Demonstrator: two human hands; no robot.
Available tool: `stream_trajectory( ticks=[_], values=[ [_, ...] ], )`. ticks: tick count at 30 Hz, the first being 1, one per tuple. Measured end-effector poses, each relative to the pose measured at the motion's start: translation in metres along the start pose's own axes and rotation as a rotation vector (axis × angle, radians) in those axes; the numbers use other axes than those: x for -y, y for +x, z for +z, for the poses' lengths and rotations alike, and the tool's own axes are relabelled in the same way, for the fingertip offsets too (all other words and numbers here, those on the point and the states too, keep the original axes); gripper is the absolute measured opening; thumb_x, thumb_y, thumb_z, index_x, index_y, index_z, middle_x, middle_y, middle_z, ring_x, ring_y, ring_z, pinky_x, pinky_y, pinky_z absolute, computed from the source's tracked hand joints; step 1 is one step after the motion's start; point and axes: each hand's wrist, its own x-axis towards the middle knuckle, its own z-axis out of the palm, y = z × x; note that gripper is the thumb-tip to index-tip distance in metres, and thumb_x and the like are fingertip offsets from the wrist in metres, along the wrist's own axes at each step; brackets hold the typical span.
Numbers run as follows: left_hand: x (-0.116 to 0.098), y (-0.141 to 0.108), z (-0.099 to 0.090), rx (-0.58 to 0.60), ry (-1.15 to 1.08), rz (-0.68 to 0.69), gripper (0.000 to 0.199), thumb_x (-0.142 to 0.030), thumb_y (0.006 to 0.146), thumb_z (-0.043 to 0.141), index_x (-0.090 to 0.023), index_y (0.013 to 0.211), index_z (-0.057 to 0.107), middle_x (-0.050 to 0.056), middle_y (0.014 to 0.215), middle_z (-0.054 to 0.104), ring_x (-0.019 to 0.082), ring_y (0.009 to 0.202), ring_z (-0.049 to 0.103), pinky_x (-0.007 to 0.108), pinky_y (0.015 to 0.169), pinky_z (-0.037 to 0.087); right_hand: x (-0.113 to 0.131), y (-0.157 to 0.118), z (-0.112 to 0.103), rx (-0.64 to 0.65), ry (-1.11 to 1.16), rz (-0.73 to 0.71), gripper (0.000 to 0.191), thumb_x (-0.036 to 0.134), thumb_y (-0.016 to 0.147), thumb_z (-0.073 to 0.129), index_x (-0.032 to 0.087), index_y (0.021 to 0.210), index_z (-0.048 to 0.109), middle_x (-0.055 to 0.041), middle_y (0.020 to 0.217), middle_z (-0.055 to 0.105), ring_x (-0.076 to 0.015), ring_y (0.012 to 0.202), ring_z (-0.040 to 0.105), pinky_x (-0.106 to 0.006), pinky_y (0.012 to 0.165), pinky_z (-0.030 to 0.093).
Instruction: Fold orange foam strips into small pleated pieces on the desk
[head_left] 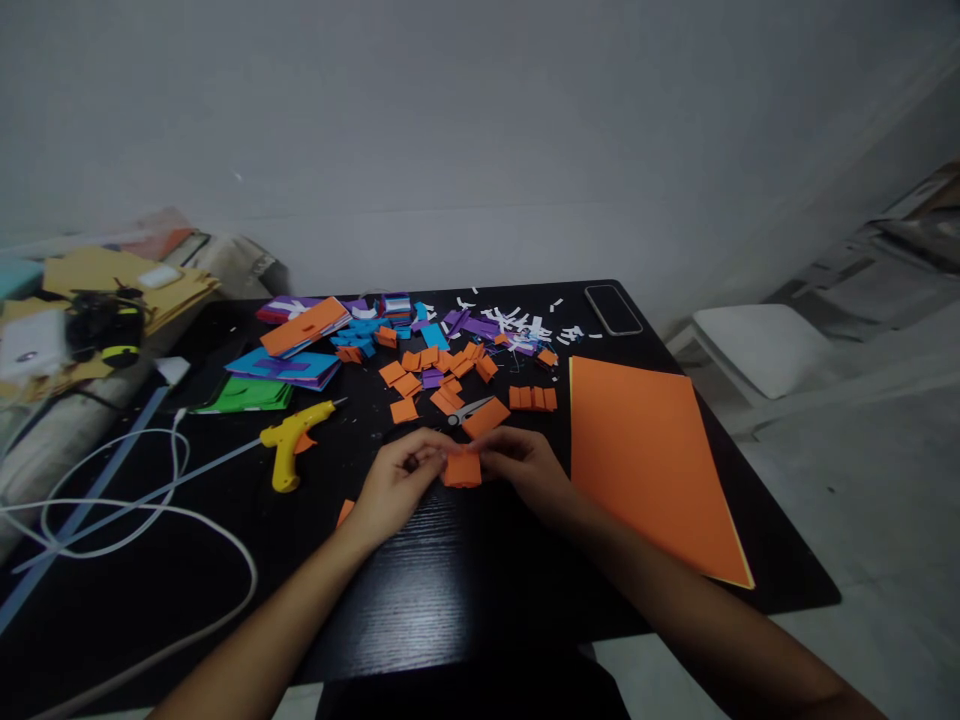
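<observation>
A small folded piece of orange paper [463,468] is pinched between both hands, just above the black table. My left hand [401,475] grips its left edge, fingers closed. On the opposite edge, my right hand [523,468] holds it between thumb and fingers. Right behind the hands lie scissors [466,411], partly under another orange paper piece [487,418]. Several small folded orange pieces [405,385] are scattered farther back, and a row of them [532,399] sits to the right.
A yellow glue gun [295,443] with a glue stick lies left, near a looping white cable [217,540]. Large orange sheets [645,450] lie right. Folded coloured papers [289,365], white scraps [517,325] and a phone [613,310] are at the back. A white stool [757,345] stands beyond.
</observation>
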Motion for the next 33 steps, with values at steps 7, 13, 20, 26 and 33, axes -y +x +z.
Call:
stream_trajectory(
  ticks=[7,13,20,26,33],
  values=[
    [-0.0018,-0.0031,0.0012,-0.003,0.074,0.028,0.017,-0.03,0.093,0.061,-0.018,0.093,0.073,0.003,0.078,0.071,0.016,0.07,0.063,0.025,0.066,0.05,-0.0003,-0.0036,0.0022,-0.026,-0.12,-0.094,0.018,0.038,0.079,0.079,0.022,0.087,0.077,-0.0032,0.09,0.078,-0.0218,0.086,0.073,-0.036,0.083,0.059],
    [-0.0012,-0.0051,0.0078,-0.075,0.079,0.058,0.02,-0.034,0.089,0.071,-0.019,0.101,0.069,0.002,0.084,0.07,0.015,0.071,0.064,0.025,0.066,0.052,-0.0044,-0.0072,0.0055,-0.1,-0.165,-0.164,0.028,0.036,0.076,0.085,0.023,0.097,0.072,-0.0025,0.091,0.076,-0.0209,0.087,0.073,-0.035,0.083,0.06],
    [0.0007,-0.0032,0.0055,-0.041,0.111,0.051,0.016,-0.034,0.089,0.073,-0.019,0.094,0.076,0.002,0.082,0.075,0.015,0.072,0.067,0.025,0.068,0.052,-0.0022,-0.0099,0.0067,-0.088,-0.126,-0.174,0.023,0.034,0.078,0.084,0.024,0.096,0.074,-0.003,0.093,0.079,-0.0216,0.09,0.076,-0.037,0.086,0.061],
    [-0.0023,-0.0035,0.0058,-0.078,0.106,0.074,0.013,-0.032,0.086,0.077,-0.019,0.089,0.077,0.001,0.077,0.074,0.014,0.068,0.065,0.024,0.064,0.051,-0.002,-0.0083,0.0044,-0.033,-0.153,-0.146,0.021,0.039,0.082,0.081,0.023,0.096,0.078,-0.0035,0.096,0.08,-0.0224,0.092,0.076,-0.037,0.087,0.06],
    [0.0008,-0.0043,0.0068,-0.063,0.052,0.053,0.013,-0.03,0.084,0.079,-0.019,0.091,0.077,0.001,0.078,0.074,0.014,0.07,0.067,0.023,0.066,0.052,-0.0008,-0.0073,0.0037,-0.06,-0.22,-0.183,0.016,0.037,0.084,0.079,0.023,0.091,0.079,-0.0019,0.092,0.081,-0.021,0.088,0.076,-0.033,0.084,0.06]
  ],
)
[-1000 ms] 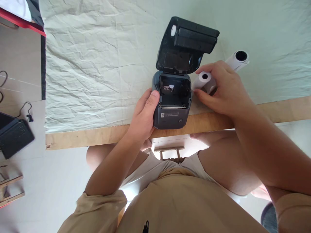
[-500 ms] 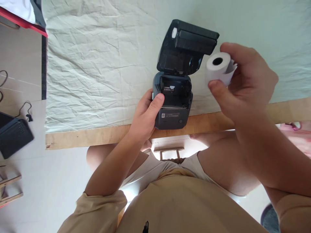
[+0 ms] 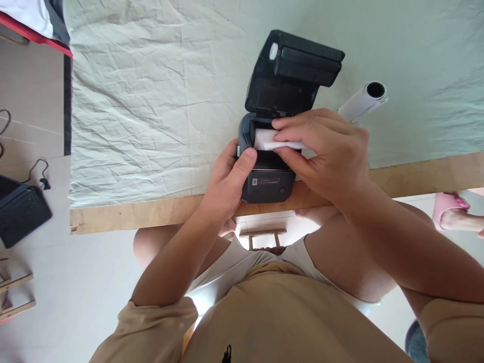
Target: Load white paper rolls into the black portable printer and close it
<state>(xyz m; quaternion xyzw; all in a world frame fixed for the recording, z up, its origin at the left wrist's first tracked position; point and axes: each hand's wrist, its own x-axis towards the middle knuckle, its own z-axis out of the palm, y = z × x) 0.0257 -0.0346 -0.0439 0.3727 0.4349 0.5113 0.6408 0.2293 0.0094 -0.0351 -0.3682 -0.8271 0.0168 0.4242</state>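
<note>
My left hand point(image 3: 229, 176) grips the lower left side of a small black label printer point(image 3: 269, 187), its thumb over the edge. The printer's lid point(image 3: 282, 83) stands open, tilted back. A white paper roll point(image 3: 263, 137) lies sideways in the printer's paper bay, partly covered by fingers. Closed around that roll, my right hand point(image 3: 327, 146) has its fingertips on the top and its thumb on the near side. Just beyond my right hand, a white tube-shaped roll point(image 3: 361, 103) with a dark hollow end rests on the cloth, partly hidden.
A pale wrinkled cloth point(image 3: 151, 111) covers the table, whose wooden front edge point(image 3: 132, 214) runs close to my lap. On the floor at left are a black laptop-like device point(image 3: 24, 212) and a cable. Another person's foot in a pink slipper point(image 3: 448, 209) shows at right.
My right hand has moved left, bringing the paper roll from beside the lid into the printer's bay. The tube-shaped roll behind it now shows. My left hand stays on the printer.
</note>
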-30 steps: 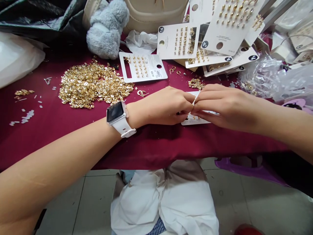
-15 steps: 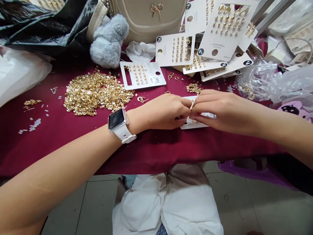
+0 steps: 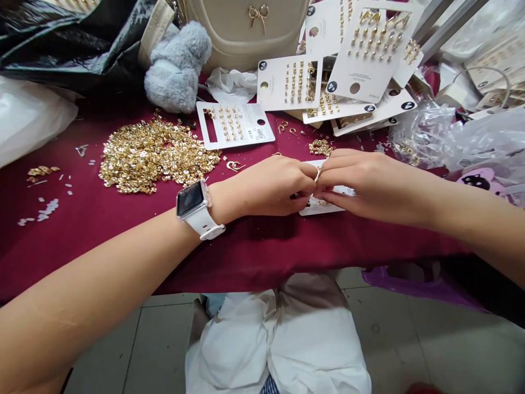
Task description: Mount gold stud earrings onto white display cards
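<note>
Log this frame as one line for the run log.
Left hand: at earring card | Right hand: at same card, fingertips meeting left's | Nearby: gold earring pieces
</note>
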Motion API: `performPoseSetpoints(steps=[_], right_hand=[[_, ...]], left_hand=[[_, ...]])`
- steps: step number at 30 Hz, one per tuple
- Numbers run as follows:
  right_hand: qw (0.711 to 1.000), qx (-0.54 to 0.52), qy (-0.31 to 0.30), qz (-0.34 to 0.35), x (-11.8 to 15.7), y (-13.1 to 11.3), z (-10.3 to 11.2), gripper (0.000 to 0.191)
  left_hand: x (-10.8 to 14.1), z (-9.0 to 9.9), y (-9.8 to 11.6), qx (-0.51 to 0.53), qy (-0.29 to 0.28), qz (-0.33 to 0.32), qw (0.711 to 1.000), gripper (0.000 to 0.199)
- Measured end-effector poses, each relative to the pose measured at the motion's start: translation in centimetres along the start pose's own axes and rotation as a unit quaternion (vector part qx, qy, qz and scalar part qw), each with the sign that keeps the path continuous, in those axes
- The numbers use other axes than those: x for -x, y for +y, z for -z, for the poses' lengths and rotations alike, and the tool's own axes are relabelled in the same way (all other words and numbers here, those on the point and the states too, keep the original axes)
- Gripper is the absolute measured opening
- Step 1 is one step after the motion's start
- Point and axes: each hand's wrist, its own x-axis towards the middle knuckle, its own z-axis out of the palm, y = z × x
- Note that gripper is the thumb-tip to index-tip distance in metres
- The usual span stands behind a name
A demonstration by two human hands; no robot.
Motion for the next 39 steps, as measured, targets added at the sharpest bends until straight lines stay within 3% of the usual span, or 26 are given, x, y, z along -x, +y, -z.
performPoseSetpoints(steps=[14, 26, 31, 39], right_hand=[[0.997, -0.010, -0.022, -0.067, -0.5, -1.1, 0.5, 0.023], [0.972, -0.092, 0.060, -0.206, 0.0, -2.1, -0.4, 0.018], [0.968, -0.113, 0.098, -0.201, 0.7, -2.1, -1.2, 0.015], [0.960, -0.181, 0.117, -0.179, 1.1, -1.7, -1.6, 0.013]], left_hand=[[0.1, -0.1, -0.1, -0.008, 0.017, 0.002, 1.000, 0.015], [0.2, -0.1, -0.1, -0.027, 0.006, 0.019, 0.999, 0.020], [0.5, 0.0, -0.1, -0.059, 0.009, -0.001, 0.998, 0.021], [0.5, 0.3, -0.2, -0.006, 0.005, 0.011, 1.000, 0.022]])
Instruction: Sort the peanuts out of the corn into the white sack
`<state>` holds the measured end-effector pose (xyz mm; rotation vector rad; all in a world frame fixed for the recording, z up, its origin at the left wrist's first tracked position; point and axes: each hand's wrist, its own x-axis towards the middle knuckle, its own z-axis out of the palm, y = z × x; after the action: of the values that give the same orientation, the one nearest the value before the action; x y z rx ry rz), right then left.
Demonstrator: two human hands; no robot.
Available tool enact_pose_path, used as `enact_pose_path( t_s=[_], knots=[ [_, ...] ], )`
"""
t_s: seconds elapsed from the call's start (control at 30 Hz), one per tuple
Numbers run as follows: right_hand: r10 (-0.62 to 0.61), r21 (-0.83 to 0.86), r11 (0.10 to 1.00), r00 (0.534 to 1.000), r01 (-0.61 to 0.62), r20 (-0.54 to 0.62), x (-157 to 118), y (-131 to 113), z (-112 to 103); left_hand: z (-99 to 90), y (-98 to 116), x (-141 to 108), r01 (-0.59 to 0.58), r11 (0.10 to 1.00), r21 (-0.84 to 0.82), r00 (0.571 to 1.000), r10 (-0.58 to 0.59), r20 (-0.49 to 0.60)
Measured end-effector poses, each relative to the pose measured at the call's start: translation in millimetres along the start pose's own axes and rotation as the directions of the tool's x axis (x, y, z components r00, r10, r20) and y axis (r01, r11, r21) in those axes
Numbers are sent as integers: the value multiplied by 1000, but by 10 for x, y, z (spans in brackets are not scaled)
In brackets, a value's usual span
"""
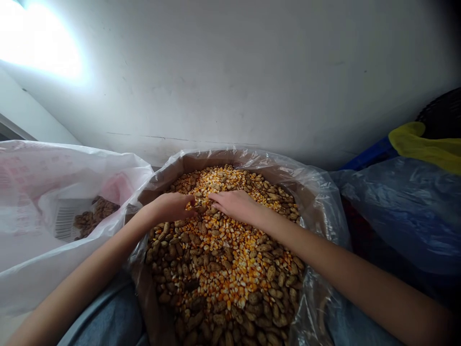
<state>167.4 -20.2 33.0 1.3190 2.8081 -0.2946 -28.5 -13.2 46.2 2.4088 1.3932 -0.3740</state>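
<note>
Before me a large bag-lined box (317,197) holds a heap of yellow and orange corn kernels (239,274) mixed with unshelled peanuts (169,259). My left hand (175,205) hovers low over the left middle of the heap, thumb and fingers apart, with kernels visible between them. From the right, my right hand (236,204) reaches in, its fingers bent down and slightly spread at the surface of the heap. The fingertips of both hands almost meet. Nothing held shows in either hand, though the undersides of the fingers are hidden.
To the left stands an open white plastic bag (21,192) with several peanuts (95,216) at its bottom. Bluish clear plastic (406,206), a yellow cloth-like piece (428,144) and a blue edge (370,154) are at right. A pale wall (230,72) rises behind the box.
</note>
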Motion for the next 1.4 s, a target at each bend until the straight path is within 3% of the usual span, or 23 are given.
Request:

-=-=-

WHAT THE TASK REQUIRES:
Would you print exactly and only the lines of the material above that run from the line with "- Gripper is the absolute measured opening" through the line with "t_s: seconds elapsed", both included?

RESULT BELOW:
- Gripper is the absolute measured opening
- Step 1 is one step after the motion's start
- Point and axes: each hand's wrist, its own x-axis towards the middle knuckle, its own z-axis out of the palm, y = z × x
- Note that gripper is the thumb-tip to index-tip distance in metres
- The usual span stands behind a name
A demonstration by two human hands; no robot.
Motion for the next 39 steps, as measured, targets added at the sharpest bends until straight lines stay within 3% of the usual span, or 26 are given, x, y, z along -x, +y, -z.
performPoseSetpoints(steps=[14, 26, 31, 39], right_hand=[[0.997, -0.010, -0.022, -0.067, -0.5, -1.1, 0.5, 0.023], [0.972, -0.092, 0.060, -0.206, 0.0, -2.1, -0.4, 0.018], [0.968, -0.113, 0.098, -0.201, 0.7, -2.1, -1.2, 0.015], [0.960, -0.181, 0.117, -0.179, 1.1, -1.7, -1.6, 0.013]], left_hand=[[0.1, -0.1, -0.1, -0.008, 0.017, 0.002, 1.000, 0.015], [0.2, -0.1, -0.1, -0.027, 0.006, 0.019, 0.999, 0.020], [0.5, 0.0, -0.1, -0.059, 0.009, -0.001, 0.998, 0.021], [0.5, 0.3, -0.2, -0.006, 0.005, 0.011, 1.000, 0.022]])
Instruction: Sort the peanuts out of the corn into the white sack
`<state>` holds the measured end-effector pose (xyz mm; rotation vector rad; all in a world frame fixed for the recording, z up, its origin at the left wrist's first tracked position; point and axes: each hand's wrist, its own x-axis towards the middle knuckle, its own z-axis out of the palm, y = z × x; after the action: of the values that give the same orientation, the one nearest the value before the action; x y z rx ry rz), right then left.
Demonstrator: two human hands; no robot.
Available tool enact_pose_path, used as `enact_pose_path( t_s=[_], knots=[ [_, ...] ], )`
"""
t_s: seconds elapsed from the call's start (control at 30 Hz), one per tuple

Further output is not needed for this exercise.